In medieval times, a group of pilgrims are assembling to make their way across the countryside of England, but one of them, Geoffrey Chaucer (Pier Paolo Pasolini), is inspired by this event to begin forming a selection of stories in his head which he plans to put to paper once he gets the chance. As the hubbub of the town continues, with wrestling and singing and selling supposed holy relics, the first tale arises, one where nobleman Sir January (Hugh Griffith) is holding a celebration to mark his latest wedding to a far younger woman...
After director Pasolini had directed The Decameron, he dived straight into the second in his so-called Trilogy of Life, three films which took aged texts and had a very Pasolini put spin on them, much to the dismay of those who held them dear as classics of early literature. Nevertheless, the extremes he went to in adapting them appealed to many more who would never have dreamed of sitting down to read the originals, mainly because they included a lot of sex and nudity, as well as daring material which would not be considered fit for polite society, not outside of a cinema of the seventies at any rate. So while there were voices decrying the Pasolini method, he felt he was getting through to the audience which mattered.
Certainly there was an irreverence to this film which belied any of the more serious themes he wished to convey, and if it wasn't exactly hilarious for a comedy, even one based on a medieval work, then enough colour filled the screen to make it worthy of interest. Taking the form of an anthology of the Canterbury Tales, picking and choosing from the source to fashion a genuinely convincing sense of Chaucer's times, it had been filmed in Britain at its most bucolic, utilising a section of local talent which Pasolini augmented with some of his Italian actors. As this was dubbed into the Italian language, English speakers had the confusing prospect of watching the likes of Griffith clearly speaking their own native tongue, only with another, foreign voice over the top.

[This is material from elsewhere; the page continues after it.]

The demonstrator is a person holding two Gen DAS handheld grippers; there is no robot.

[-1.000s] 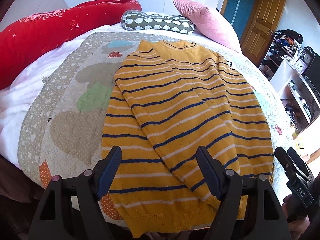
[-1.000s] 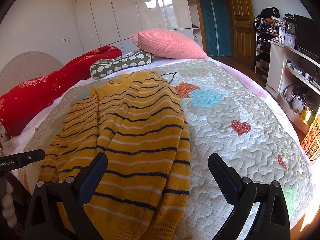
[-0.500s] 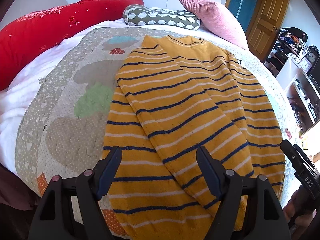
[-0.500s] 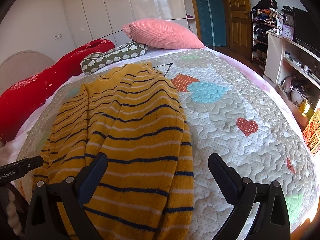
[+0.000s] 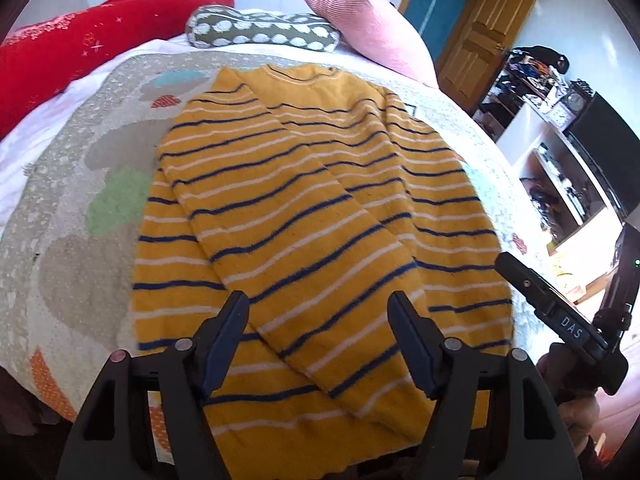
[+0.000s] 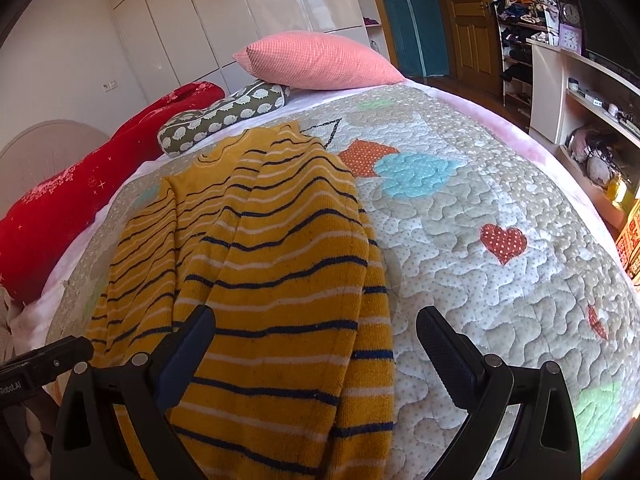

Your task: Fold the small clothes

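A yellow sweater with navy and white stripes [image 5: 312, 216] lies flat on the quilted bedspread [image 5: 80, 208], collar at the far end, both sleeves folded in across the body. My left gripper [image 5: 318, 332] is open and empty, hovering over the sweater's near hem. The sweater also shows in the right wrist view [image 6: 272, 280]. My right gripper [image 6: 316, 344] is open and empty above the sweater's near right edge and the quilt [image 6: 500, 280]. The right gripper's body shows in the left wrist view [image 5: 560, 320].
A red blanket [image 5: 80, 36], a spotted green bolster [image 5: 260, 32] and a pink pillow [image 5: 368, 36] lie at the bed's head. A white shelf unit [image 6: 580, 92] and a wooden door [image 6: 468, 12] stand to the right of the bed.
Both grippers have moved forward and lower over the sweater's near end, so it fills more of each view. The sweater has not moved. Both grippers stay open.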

It didn't take that much adjusting, and if you were put off there was always the English language dub, but what was more intriguing for Brits was to see actors from its stage and screen appearing in a bawdy art movie, and occasionally revealing all. Robin Askwith may not have shown anything off we had not seen in his Confessions series, but in those he didn't spend a couple of minutes pissing on his fellow cast members, and as for future Doctor Who Tom Baker, seeing him naked was not something generations of Whovians were going to forget in a hurry, no matter how they tried. Interestingly, both Baker and Askwith spoke glowingly of Pasolini in their autobiographies, not least because he supplied them with excellent anecdotes.
The director's appreciation of Charlie Chaplin led him to bring back Ninetto Davoli from The Decameron to play a very Chaplinesque figure, complete with bowler hat and cane, and went even further in casting the great silent comic's own daughter Josephine Chaplin in the opening instalment, so you could well see his mind was more on humour than the previous entry in his trilogy. That said, he still found space to criticise the way a rich man was able to buy himself out of a homosexual buggery charge while the poor man who committed the same consensual act was executed, that need to expose hypocrisy back once again. The Church was in for much of that scabrous derision, and for many the most indelible imagery of his Canterbury Tales was in its last five minutes and Pasolini's version of Hell, which featured friars shat out of a giant devil's arse, in case you were in any doubt about how he felt about holy men. There was a joie de vivre to this trilogy which was rarely seen in others of his oeuvre, and this in the middle was little different. Music by Ennio Morricone.